Ramapo critics assert the town hasn’t returned $3M budget loan from the police fund to the general fund.
RAMAPO – Some Republicans believe the Ramapo Town Board obligation to pay back a $3 million “budget loan” from the police fund to the general fund is nearly four months past due.
The all-Democratic Ramapo Town Board approved the loan — from the police fund to the general fund — at its Sept. 11 meeting, stating in the resolution that the money was to be paid back prior to Dec. 31, 2013, with interest.
Town officials said the loan was needed to cover day-to-day government expenses, such as salaries, until the town gets payments for sales and mortgage taxes as well as payments from the Federal Emergency Management Agency.
The town’s general and police funds are separated because taxpayers of the villages of Suffern and Spring Valley don’t pay town police taxes since they have their own village police.
Town Attorney Michael Klein said state law permits inter-fund borrowing as long as it’s paid back. When the nature of the two funds are different, as in the town’s police and general funds, the money has to be returned with interest, he said.
Robert Romanowski, a Republican who is a frequent critic of the Ramapo Town Board, said he filed a Freedom of Information Law request in January, seeking records that might show the money was returned to the police fund.
After many weeks without a response, Romanowski said, he received a letter from town Supervisor Christopher St. Lawrence stating that his request was denied because no such document existed. A letter from Town Clerk Christian Sampson, who is also records access officer for the town, was attached to St. Lawrence’s letter, stating that no records were found.
Romanowski said that if the town had returned the money to the police fund, there should have been a voucher that showed the transaction.
“Every time they do this, even when it’s done electronically, they have to have a paper backup, which shows where the money came from and where it went to,” Romanowski said. “Those documents don’t exist, meaning it was never paid back.”

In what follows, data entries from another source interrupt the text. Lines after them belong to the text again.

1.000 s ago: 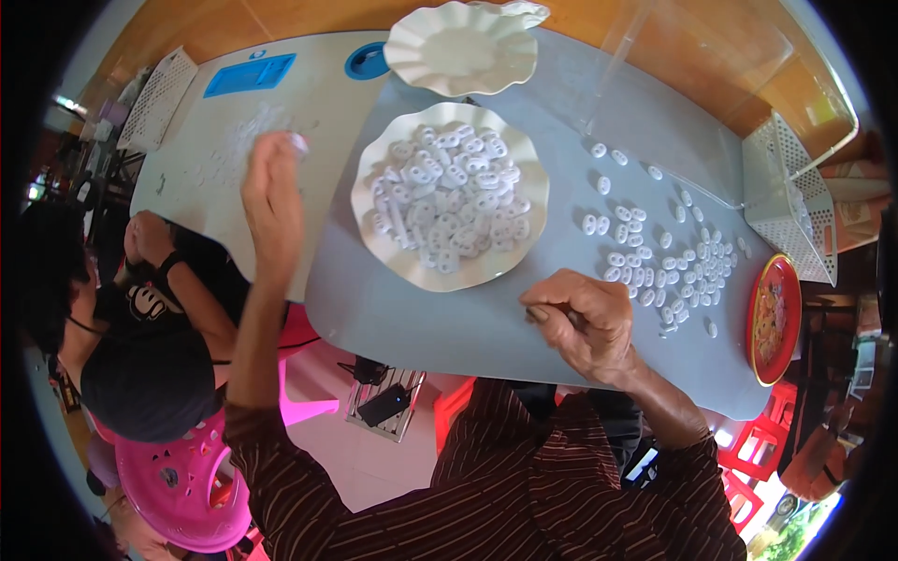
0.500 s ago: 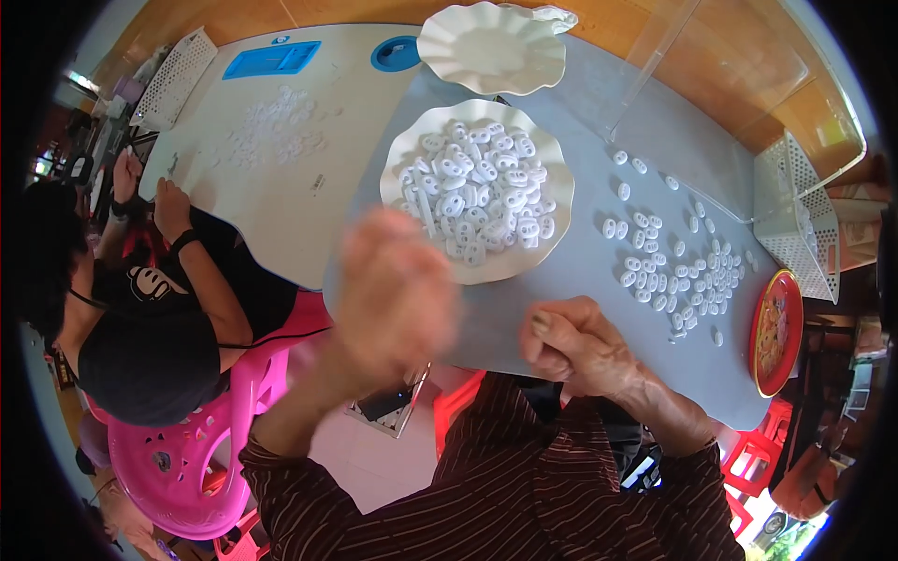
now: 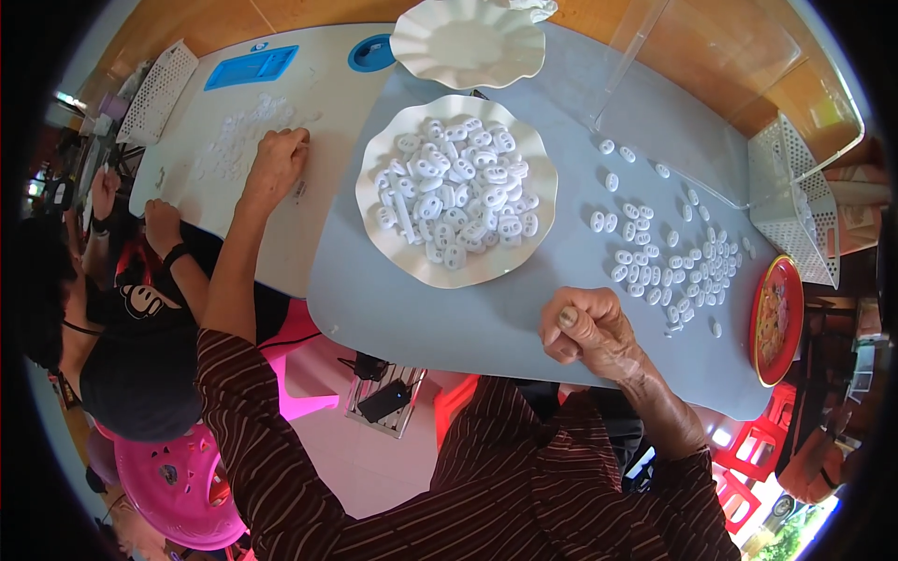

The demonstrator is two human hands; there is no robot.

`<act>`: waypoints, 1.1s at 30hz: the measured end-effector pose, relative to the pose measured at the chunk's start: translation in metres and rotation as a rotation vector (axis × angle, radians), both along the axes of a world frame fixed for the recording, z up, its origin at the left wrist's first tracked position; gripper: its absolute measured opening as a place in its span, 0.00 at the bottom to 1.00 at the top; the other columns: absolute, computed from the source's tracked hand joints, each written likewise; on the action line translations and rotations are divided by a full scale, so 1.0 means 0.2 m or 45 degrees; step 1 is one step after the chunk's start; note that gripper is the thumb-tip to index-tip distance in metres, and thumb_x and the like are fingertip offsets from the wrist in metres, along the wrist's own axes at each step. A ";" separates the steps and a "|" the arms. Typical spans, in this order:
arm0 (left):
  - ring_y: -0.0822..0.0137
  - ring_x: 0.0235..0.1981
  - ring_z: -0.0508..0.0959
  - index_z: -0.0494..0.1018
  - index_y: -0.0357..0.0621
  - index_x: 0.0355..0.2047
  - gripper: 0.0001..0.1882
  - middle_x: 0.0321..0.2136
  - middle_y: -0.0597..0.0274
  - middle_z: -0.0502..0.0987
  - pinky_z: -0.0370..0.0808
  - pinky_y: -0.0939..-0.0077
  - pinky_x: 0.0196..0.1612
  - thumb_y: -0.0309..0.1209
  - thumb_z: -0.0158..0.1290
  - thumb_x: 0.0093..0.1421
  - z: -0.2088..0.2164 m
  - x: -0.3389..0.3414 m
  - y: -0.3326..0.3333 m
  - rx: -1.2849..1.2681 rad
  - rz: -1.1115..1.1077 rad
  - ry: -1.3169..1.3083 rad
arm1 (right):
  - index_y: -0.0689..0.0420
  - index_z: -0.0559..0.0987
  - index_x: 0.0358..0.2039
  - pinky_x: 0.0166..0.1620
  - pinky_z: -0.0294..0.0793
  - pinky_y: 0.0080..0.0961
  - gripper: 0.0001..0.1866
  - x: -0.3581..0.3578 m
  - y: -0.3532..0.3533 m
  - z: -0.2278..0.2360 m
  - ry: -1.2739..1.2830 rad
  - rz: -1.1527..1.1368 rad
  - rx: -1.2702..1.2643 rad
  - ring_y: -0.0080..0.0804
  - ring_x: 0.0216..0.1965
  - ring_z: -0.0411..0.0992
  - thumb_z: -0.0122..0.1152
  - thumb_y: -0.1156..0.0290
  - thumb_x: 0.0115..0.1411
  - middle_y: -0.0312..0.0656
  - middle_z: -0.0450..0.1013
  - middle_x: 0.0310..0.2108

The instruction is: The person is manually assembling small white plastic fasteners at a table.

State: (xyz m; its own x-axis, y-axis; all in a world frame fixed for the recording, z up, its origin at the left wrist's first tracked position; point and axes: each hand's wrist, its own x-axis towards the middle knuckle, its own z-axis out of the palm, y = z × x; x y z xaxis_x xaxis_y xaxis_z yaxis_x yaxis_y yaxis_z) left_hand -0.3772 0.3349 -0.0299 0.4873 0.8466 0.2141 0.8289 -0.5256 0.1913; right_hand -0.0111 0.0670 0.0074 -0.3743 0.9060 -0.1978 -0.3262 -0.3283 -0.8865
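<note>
The left hand (image 3: 277, 168) is resting low over the pale table (image 3: 341, 107), its fingers lying close together and pointing down at the near right side of a spread of small white bits (image 3: 234, 140); whether the fingertips are pinching a bit cannot be told. The right hand (image 3: 591, 329) is hovering near the front edge of the grey table (image 3: 374, 318), its fingers curling into a loose fist with the thumb lying on top; any content is being hidden. White oval pieces (image 3: 465, 170), each showing two openings, are lying heaped in the fluted plate (image 3: 524, 257), and further oval pieces (image 3: 656, 277) are lying scattered to its right. Judging by appearance, the oval pieces are likely being light, stiff and smooth, hence prone to slipping; opposite outer rims are offering the surest hold between thumb and forefinger. The bits are apparently being lighter, thinner and easily scattered, their edges calling for a fingertip pinch with minimal pressure.
</note>
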 end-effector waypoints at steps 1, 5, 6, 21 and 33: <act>0.44 0.30 0.70 0.69 0.34 0.29 0.06 0.27 0.41 0.73 0.67 0.54 0.37 0.20 0.44 0.51 -0.05 0.03 0.03 -0.007 -0.002 -0.010 | 0.63 0.75 0.27 0.19 0.54 0.16 0.18 0.00 0.00 -0.01 -0.009 -0.019 0.011 0.17 0.17 0.56 0.49 0.61 0.65 0.33 0.62 0.16; 0.42 0.32 0.70 0.68 0.31 0.27 0.05 0.28 0.38 0.73 0.67 0.52 0.39 0.22 0.45 0.50 -0.13 0.00 0.07 -0.082 0.205 0.125 | 0.63 0.76 0.27 0.19 0.54 0.15 0.17 0.00 -0.01 -0.01 -0.008 -0.033 0.047 0.17 0.17 0.56 0.49 0.62 0.65 0.32 0.62 0.16; 0.42 0.32 0.70 0.68 0.31 0.27 0.05 0.28 0.38 0.73 0.67 0.52 0.39 0.22 0.45 0.50 -0.11 -0.04 0.06 -0.075 0.221 0.140 | 0.63 0.76 0.27 0.19 0.54 0.15 0.17 -0.01 -0.01 -0.01 0.009 -0.018 0.053 0.17 0.17 0.56 0.49 0.62 0.65 0.32 0.62 0.16; 0.63 0.31 0.72 0.71 0.34 0.34 0.07 0.28 0.52 0.72 0.69 0.75 0.34 0.25 0.46 0.58 0.30 0.49 -0.70 -0.111 0.013 -1.038 | 0.63 0.75 0.34 0.21 0.57 0.14 0.21 -0.08 -0.02 0.05 -0.063 0.063 -0.109 0.16 0.19 0.57 0.45 0.56 0.66 0.33 0.64 0.20; 0.54 0.37 0.69 0.70 0.36 0.31 0.09 0.31 0.53 0.68 0.67 0.56 0.43 0.21 0.52 0.46 0.38 0.71 -1.06 0.239 -0.874 -0.740 | 0.58 0.71 0.27 0.18 0.50 0.16 0.25 -0.16 -0.02 0.01 0.486 -0.080 -0.488 0.17 0.16 0.52 0.36 0.50 0.67 0.32 0.57 0.16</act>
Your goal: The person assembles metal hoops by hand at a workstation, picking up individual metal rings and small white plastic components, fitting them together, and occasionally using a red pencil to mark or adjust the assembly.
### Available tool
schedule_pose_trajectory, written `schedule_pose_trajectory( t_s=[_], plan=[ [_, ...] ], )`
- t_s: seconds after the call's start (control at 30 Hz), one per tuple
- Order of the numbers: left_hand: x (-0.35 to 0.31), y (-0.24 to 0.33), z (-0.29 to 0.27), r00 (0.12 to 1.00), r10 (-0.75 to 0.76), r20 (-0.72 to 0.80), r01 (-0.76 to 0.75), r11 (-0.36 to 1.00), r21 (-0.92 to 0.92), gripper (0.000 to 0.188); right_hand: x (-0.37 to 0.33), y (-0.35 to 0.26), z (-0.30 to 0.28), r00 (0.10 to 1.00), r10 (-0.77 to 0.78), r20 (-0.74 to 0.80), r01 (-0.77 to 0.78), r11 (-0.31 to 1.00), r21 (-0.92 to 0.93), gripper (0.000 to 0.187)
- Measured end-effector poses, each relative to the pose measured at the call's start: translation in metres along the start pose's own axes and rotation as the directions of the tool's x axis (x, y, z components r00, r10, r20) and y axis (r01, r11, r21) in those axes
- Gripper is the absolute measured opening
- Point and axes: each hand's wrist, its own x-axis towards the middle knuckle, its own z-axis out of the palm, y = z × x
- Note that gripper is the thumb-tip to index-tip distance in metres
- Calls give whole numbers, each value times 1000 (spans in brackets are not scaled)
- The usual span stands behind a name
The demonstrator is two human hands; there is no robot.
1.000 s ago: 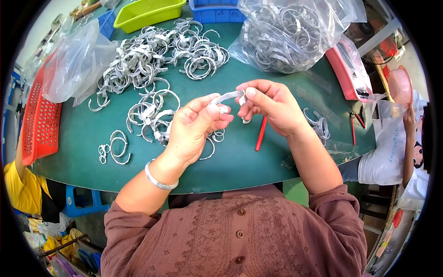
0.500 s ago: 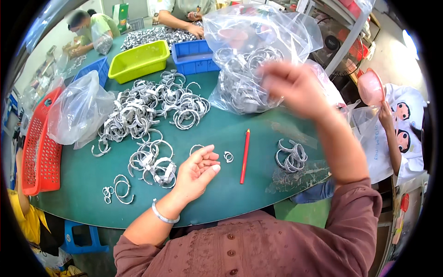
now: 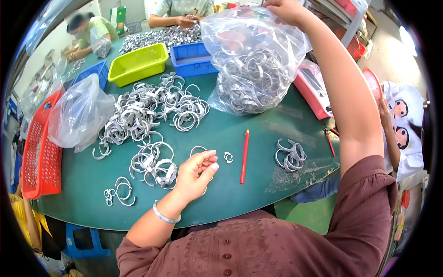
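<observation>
At the far edge of my reach, my right hand [image 3: 284,11] grips the top of a clear plastic bag [image 3: 258,27] filled with grey metal open bangles [image 3: 254,78]. My left hand [image 3: 197,174] hovers over the green table, loosely curled, with its thumb apart from the fingers and nothing visible in it. Just beyond it lies a single bangle [image 3: 198,149], partly hidden by the fingers. Two small rings [image 3: 228,157] and a red pencil [image 3: 244,157] lie to its right. A small cluster of bangles [image 3: 162,171] is left of that hand.
A larger bangle heap [image 3: 134,115] lies behind. Around it are a red basket [image 3: 46,157], an empty plastic bag [image 3: 80,115], a yellow-green basket [image 3: 138,64] and a blue bin [image 3: 191,60]. Bangles [image 3: 290,156], pliers [image 3: 330,141] and a pink tray [image 3: 311,92] are at right. Other people sit opposite.
My right hand has reached farther away and up to the bag's top, and the bag has shifted slightly. My left fingers have curled in a little more. The pink tray and pliers now show.
</observation>
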Motion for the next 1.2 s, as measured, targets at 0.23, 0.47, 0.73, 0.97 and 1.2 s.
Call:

Based on Romanowski’s findings, the Ramapo Republican Committee posted an item on its website, questioning the town’s financial condition.
“The concern is that if they’re borrowing money to run the town, put money in the general fund and they don’t have the funding to pay it back, then they’re running a bigger deficit than what people are being led on to believe because they don’t have the funds to run the town, let alone to pay back the temporary loan,” Marino Fontana, vice chairman of the Ramapo Republican Committee, said.
St. Lawrence didn’t return phone messages seeking comment.
Town Board member Daniel Friedman, who has recently sent letters to state authorities calling for investigation over an “abuse of power” by the town supervisor, said that when the board asked for budget loans in the past, “Supervisor St. Lawrence has repeatedly told the board that all fund transfers were repaid.”
Romanowski said the town has been violating the Town Board resolution by not paying back the money by the due date.
“If they don’t have a fiscal problem, why can’t they pay it back?” Romanowski said. “This loan is accruing interest every day and costing the taxpayers of Ramapo.”
Ramapo was listed as the state’s second-most fiscally stressed municipality by the state Comptroller’s Office in June.
Ramapo officials challenged the comptroller’s report, blaming an employee in the town’s Finance Department of intentionally submitting inaccurate information to the state.